Falsche Erbschaftsteuerbescheide - Erben drohen Nachzahlungen!

In NRW hat der Landesrechnungshof (LRH) bei seiner Prüfung festgestellt, dass nahezu jeder zweite Bescheid über die Erbschaftsteuer fehlerhaft ist. Demnach sind von Erben insgesamt rund EUR 14,7 Mio. zu wenig Steuern gezahlt worden.

I. Prüfungsfeststellungen des LRH

Der LRH in NRW hat 1.209 Erbschaftsteuerbescheide geprüft, von denen 555 Bescheide fehlerhaft waren. Vornehmlich wurden sog. B-Fälle überprüft. Das sind bedeutende Steuerfälle mit einem voraussichtlichen Rohvermögen von EUR 1,5 Mio. oder einer voraussichtlichen Steuerforderung über EUR 75.000,00. Von dem bisher festgestellten Mehrergebnis in Höhe von rund EUR 14,7 Mio. können jedoch aufgrund von bereits eingetretener Verjährung ca. EUR 9 Mio. nicht mehr erhoben werden.

Zwar stammen die Zahlen aus NRW, sie veranschaulichen aber ein bundesweites Problem:

  • Zum einen ist es für den durchschnittlichen Steuerzahler kaum möglich, die Formulare für die Erbschaftsteuererklärung zu verstehen und korrekt auszufüllen.
  • Zum anderen sind die Finanzämter bei der Erbschaftsteuer besonders stark auf die Mitwirkung und Ehrlichkeit der Steuerzahler angewiesen.

II. Auslandsimmobilien

Eine häufige Fehlerquelle ist z. B. die Angabe zu Auslandsimmobilien. Denn Daten zu Grundstückswerten im Ausland liegen dem Finanzamt nicht vor. Allerdings schlägt der LRH hier ausdrücklich eine Internetrecherche vor, so dass größere Abweichungen zwischen dem erklärten und dem tatsächlichen Wert dadurch ausgemacht werden können, dass die Lage des Objektes über eine Suche, z. B. bei Google Maps, verifiziert wird. Auch bei einschlägigen Immobilien-Portalen könnten Vergleichswerte recherchiert werden.
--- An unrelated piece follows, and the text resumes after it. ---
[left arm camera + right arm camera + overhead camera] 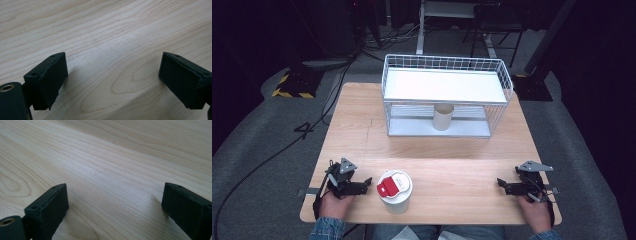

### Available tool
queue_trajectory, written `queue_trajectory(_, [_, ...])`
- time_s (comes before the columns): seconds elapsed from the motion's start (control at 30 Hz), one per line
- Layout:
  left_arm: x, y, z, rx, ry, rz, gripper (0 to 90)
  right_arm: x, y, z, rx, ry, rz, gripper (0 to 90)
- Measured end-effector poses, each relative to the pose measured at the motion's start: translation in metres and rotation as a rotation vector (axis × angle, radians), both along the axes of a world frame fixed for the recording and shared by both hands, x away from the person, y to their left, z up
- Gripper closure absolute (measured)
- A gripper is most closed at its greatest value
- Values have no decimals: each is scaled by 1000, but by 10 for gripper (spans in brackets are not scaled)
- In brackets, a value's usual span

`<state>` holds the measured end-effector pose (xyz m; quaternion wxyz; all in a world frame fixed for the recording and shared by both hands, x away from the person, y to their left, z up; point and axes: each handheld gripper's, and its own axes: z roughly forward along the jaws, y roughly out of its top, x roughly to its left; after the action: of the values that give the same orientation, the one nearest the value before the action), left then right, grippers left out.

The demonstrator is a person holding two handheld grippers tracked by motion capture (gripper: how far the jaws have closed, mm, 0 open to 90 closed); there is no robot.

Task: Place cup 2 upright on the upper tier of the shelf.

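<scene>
A white cup with a white lid and a red tab (395, 190) stands near the table's front edge, left of centre. My left gripper (366, 182) rests on the table just left of that cup, open, with bare wood between its jaws (113, 75). At the front right my right gripper (501, 184) also lies on the table, open and holding nothing (115, 202). A plain beige paper cup (443, 117) stands on the lower level of a white wire rack (447, 95) at the back of the table.
The rack has a white upper shelf (442, 85) with wire sides. The wooden table (437, 150) has bare room between the rack and the grippers. Cables and a black-and-yellow striped base (292, 85) lie on the grey floor to the left.
</scene>
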<state>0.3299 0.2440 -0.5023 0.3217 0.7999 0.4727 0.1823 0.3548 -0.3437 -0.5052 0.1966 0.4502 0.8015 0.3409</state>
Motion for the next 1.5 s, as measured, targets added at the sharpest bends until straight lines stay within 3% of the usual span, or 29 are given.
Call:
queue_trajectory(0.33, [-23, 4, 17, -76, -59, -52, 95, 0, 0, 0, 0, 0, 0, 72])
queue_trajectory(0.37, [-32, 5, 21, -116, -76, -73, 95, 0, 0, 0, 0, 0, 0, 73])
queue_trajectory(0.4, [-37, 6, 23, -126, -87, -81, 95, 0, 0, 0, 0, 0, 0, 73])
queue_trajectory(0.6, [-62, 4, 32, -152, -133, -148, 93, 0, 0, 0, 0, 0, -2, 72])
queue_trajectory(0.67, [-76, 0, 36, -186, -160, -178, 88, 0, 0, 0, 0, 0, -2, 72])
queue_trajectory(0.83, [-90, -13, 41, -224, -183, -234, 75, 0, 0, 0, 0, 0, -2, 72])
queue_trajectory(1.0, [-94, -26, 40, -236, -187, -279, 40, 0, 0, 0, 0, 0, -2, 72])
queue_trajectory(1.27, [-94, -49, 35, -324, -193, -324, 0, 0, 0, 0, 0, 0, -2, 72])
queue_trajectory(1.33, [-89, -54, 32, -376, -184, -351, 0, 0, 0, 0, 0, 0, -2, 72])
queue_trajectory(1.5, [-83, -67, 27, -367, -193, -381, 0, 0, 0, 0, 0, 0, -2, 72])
III. Besonderer Versorgungsfreibetrag

Ein weiterer Problembereich ist laut LRH der besondere Versorgungsfreibetrag. Dieser steht grundsätzlich dem überlebenden Ehepartner zu, muss aber gekürzt werden, wenn der Hinterbliebene bestimmte Versorgungsbezüge bezieht. Auch hier werden häufig falsche Angaben gemacht. Zu diesem Ergebnis kam der LRH, indem er Daten sichtete, die zu Einkommensteuerfällen des Erblassers und der Hinterbliebenen gespeichert waren.

IV. Mögliche Folgen

Für Steuerzahler, in deren Steuerbescheiden der LRH Fehler gefunden hat, kann es zu Nachprüfungen kommen. Dem Finanzamt liegen dann sog. neue Tatsache vor, so dass die Erbschaftsteuerbescheide zum Teil noch bis zu 7 Jahre, nachdem der Steuerzahler von seiner Erbschaft erfahren hat, zu korrigieren sind. Für Erben, die absichtlich etwas verschwiegen haben, drohen nicht nur Steuernachzahlungen, sondern auch die Einleitung von Strafverfahren. Liegt eine Steuerhinterziehung vor, verlängert sich die steuerliche Verjährungsfrist auf 10 Jahre.

V. Fazit

Sollte das Finanzamt absichtliche Steuerhinterziehung vermuten, müssen die Erben mit einer Strafverfolgung rechnen. Da die Tat dann als entdeckt gilt, dürfte eine Selbstanzeige nicht mehr möglich sein. Dennoch sollten Betroffene ihre Angaben kontrollieren und ggf. korrigieren. Denn selbst in diesen Fällen wirkt sich eine „Selbstanzeige“ immer noch strafmildernd aus.

Angesichts der Komplexität der Erbschaftsteuer, sollten sich Erben bei der Abgabe einer Erbschaftsteuererklärung kompetent beraten lassen.